**What the task requires:** Work out how many lines below contain the word "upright". Only the number is wanted.

**Data:**
■ ■ ■ ■

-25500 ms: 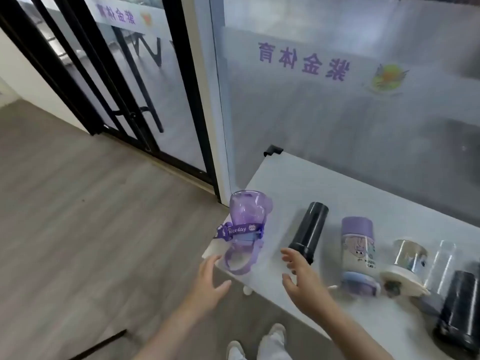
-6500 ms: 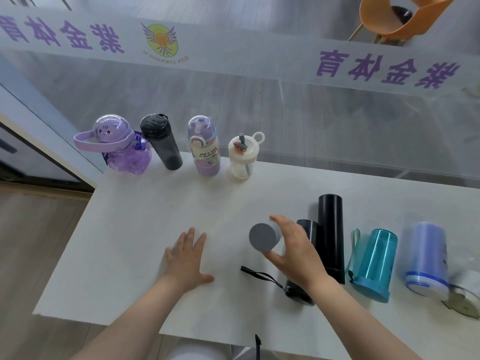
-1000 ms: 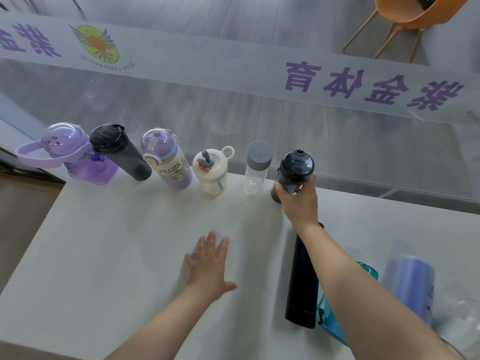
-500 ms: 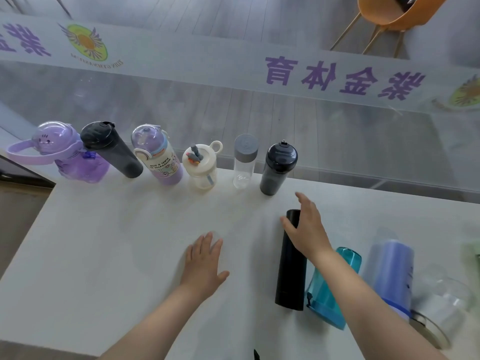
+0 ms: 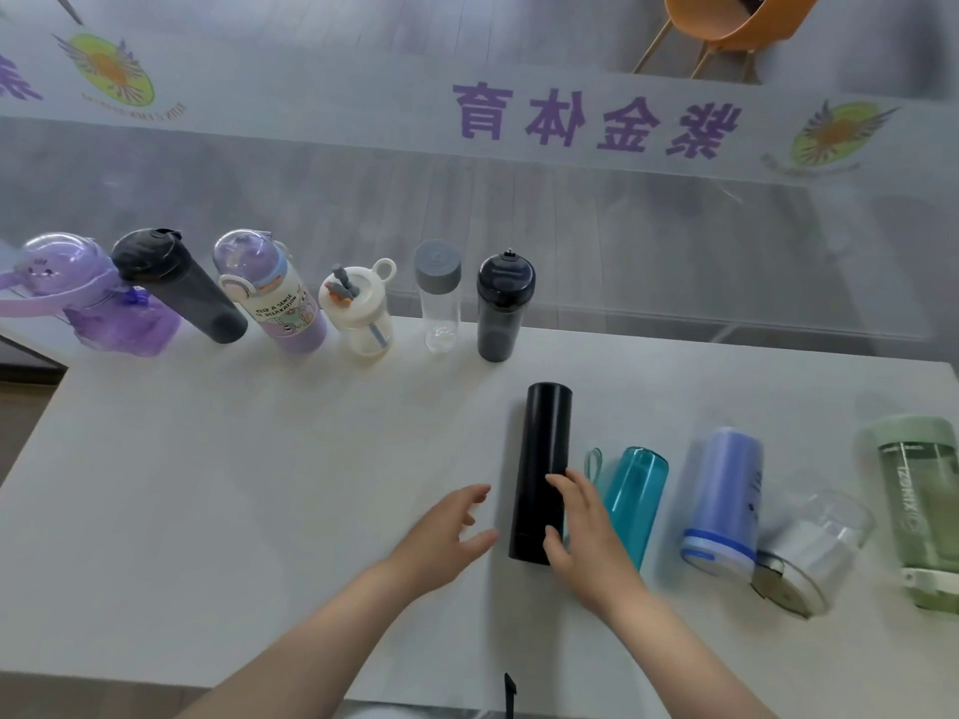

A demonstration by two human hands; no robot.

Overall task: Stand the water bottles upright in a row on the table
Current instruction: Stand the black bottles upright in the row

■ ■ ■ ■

**Result for this exercise:** 2